Prior to going all-in with Final Cut Pro X, I have been doing all my editing using Wondershare Filmora. It's a great application with a lot of power and cool tools.
I have a lifetime subscription, and still plan to use it every once in a while. I just thought it was time to move on to something that would give me more control.
Five Reasons I Switched to Final Cut
- There are a lot of very cool Titles/Transitions that come with Wondershare Filmora. If I want to expand on the collection, I can subscribe to the Filmstock store and get more effects. I felt that this really limited my resources. Final Cut Pro has a lot of third-party apps that can get even cooler resources.
- Filmora has a lot of great tools and effects around text titles. Users can expand on the defaults to create their own styles. Final Cut Pro has even more capabilities.

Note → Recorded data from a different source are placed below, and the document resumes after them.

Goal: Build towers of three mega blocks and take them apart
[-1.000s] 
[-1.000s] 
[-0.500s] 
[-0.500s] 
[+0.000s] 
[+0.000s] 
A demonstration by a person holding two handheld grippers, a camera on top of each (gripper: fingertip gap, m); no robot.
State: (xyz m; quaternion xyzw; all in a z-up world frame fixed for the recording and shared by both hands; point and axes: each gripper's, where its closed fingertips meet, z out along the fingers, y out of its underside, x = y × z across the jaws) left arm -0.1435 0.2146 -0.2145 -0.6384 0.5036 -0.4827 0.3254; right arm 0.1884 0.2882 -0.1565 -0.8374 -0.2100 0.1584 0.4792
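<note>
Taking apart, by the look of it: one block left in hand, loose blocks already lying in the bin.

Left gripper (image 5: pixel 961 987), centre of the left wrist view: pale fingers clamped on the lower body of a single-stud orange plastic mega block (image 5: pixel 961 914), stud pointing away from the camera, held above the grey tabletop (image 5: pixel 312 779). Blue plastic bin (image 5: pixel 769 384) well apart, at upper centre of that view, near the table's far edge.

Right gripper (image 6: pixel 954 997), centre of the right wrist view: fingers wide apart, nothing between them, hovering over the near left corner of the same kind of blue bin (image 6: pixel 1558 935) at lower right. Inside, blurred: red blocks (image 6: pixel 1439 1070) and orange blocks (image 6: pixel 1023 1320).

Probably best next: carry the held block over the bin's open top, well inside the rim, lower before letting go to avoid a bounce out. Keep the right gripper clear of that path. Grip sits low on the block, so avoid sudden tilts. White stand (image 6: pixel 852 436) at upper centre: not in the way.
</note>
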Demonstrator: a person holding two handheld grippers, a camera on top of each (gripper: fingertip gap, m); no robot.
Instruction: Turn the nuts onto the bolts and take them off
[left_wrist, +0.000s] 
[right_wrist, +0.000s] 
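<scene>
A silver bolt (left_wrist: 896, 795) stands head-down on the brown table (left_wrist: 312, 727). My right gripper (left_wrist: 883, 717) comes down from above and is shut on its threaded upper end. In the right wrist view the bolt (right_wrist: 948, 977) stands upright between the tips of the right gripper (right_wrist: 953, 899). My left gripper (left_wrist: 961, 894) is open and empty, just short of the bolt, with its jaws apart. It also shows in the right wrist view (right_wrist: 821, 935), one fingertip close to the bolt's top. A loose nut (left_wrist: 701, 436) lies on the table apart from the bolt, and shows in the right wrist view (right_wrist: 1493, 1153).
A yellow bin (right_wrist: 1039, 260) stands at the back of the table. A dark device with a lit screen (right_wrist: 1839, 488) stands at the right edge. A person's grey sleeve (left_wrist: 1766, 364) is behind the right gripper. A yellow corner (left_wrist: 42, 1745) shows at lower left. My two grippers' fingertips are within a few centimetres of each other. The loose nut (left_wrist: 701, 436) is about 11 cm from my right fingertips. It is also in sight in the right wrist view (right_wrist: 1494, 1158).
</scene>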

- Final Cut Pro has more power with importing media. When clips are imported they can be analyzed for balance color, fix the audio issue, and more. Final Cut Pro has a better preview section so that you can see the clip before importing. Wondershare Filmora only uses a standard Open dialog with limited capabilities.
- It's a lot easier to combine multiple camera shots to a common audio file in Final Cut Pro. I like to do multiple camera angles of some events and it's so much quicker to put it together in Final Cut Pro. The timeline can be enlarged to show the audio wave details - making it easy to match up similar video clips.
- Quick Imports. I can plug in my GoPro or insert an SD card into my computer and Final Cut Pro's Import dialog box will open up and let me know that there are files available to import. Once the files are imported, I can see how long the clips are, when they were created and leave notes about each clip for later use.
Lots More to Expore
There's a lot to learn about Final Cut Pro. I am enjoying several different online classes to learn about the application.
I found the Final Cut Pro X Weekly class on Lynda.com to be very useful. Each week they put together a quick hit tip on various topics such as Speed Effects, Keyboard Shortcuts, Color Correction, Timelapses, and so much more. Most clips are 5-mins long and they are packed with information.